From the entries below, return exactly the lines beginning at the one that contains "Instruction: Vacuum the" and ending at the one that contains "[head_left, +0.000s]", both of them included, and only those lines.

Data records
- - - - -
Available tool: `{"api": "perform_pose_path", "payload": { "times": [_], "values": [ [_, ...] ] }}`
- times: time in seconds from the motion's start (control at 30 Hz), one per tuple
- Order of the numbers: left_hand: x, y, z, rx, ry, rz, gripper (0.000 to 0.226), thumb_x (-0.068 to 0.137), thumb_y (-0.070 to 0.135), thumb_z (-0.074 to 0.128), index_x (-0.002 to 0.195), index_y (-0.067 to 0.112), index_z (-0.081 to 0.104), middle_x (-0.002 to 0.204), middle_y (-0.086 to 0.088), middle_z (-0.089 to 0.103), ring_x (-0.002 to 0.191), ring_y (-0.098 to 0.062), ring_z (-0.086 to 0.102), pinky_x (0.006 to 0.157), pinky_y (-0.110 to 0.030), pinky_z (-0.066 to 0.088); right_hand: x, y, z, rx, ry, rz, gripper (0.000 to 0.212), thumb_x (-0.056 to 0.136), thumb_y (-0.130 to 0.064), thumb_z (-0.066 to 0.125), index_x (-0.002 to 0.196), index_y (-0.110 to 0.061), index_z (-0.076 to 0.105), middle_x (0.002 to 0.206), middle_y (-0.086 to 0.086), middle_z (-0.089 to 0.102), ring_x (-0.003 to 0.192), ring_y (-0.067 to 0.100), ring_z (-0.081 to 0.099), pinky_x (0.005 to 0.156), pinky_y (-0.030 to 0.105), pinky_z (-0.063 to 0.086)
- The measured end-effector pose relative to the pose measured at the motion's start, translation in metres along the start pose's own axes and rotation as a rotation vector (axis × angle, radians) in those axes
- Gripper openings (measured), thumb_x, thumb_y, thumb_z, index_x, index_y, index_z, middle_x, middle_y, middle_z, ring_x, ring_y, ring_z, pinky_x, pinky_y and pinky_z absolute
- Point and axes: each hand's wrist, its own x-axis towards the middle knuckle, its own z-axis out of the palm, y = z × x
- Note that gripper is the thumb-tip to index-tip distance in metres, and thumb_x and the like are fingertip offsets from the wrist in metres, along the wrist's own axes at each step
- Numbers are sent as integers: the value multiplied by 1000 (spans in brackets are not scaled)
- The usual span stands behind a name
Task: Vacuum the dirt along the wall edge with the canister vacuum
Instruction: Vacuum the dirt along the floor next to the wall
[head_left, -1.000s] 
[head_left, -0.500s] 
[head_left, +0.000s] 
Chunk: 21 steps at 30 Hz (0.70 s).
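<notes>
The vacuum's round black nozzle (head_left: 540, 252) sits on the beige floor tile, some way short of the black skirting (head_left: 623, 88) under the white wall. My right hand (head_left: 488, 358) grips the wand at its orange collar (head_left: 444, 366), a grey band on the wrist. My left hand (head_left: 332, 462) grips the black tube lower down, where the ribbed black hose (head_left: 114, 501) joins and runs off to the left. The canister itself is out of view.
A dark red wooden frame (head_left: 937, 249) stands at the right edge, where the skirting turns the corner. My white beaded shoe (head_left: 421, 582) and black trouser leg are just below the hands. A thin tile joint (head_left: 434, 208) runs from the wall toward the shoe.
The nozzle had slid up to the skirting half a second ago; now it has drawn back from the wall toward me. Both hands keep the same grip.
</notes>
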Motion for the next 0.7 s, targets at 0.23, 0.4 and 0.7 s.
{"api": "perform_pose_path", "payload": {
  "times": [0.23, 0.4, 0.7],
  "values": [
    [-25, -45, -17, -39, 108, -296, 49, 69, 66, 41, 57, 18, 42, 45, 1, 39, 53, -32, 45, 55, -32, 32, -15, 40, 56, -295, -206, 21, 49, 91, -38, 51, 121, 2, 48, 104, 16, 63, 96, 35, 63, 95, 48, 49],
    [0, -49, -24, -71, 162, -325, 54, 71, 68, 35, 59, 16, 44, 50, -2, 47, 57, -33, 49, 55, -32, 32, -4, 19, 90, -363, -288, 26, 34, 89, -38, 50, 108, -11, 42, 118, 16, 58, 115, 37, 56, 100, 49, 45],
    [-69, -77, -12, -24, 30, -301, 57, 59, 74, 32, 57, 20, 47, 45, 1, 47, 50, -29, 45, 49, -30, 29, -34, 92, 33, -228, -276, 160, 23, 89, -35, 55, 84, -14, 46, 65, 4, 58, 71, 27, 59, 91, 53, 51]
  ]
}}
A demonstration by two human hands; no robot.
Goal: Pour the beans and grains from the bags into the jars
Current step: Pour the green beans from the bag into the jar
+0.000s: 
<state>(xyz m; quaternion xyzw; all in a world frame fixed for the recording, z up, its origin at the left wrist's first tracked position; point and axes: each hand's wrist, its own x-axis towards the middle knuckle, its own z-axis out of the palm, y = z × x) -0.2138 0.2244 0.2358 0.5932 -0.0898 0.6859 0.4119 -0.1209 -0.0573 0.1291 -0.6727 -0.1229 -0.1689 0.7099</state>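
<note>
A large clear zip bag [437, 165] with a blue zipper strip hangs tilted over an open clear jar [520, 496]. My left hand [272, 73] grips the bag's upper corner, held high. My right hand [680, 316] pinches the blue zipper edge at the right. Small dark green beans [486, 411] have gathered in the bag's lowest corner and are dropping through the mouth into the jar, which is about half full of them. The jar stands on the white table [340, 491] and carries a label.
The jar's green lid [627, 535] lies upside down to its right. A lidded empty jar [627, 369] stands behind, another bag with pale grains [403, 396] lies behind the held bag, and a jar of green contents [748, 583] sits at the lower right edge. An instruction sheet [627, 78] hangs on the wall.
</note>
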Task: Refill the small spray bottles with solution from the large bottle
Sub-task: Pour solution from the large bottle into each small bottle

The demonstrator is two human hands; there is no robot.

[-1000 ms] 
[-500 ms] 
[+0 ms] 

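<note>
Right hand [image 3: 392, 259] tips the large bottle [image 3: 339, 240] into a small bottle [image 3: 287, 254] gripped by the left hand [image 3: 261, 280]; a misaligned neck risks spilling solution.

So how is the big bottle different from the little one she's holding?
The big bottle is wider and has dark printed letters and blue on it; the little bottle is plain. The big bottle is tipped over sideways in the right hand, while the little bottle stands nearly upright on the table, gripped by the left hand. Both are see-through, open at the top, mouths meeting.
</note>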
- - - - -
(Reply):
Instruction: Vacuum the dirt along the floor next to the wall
[head_left, -1.000s] 
[head_left, -0.500s] 
[head_left, +0.000s] 

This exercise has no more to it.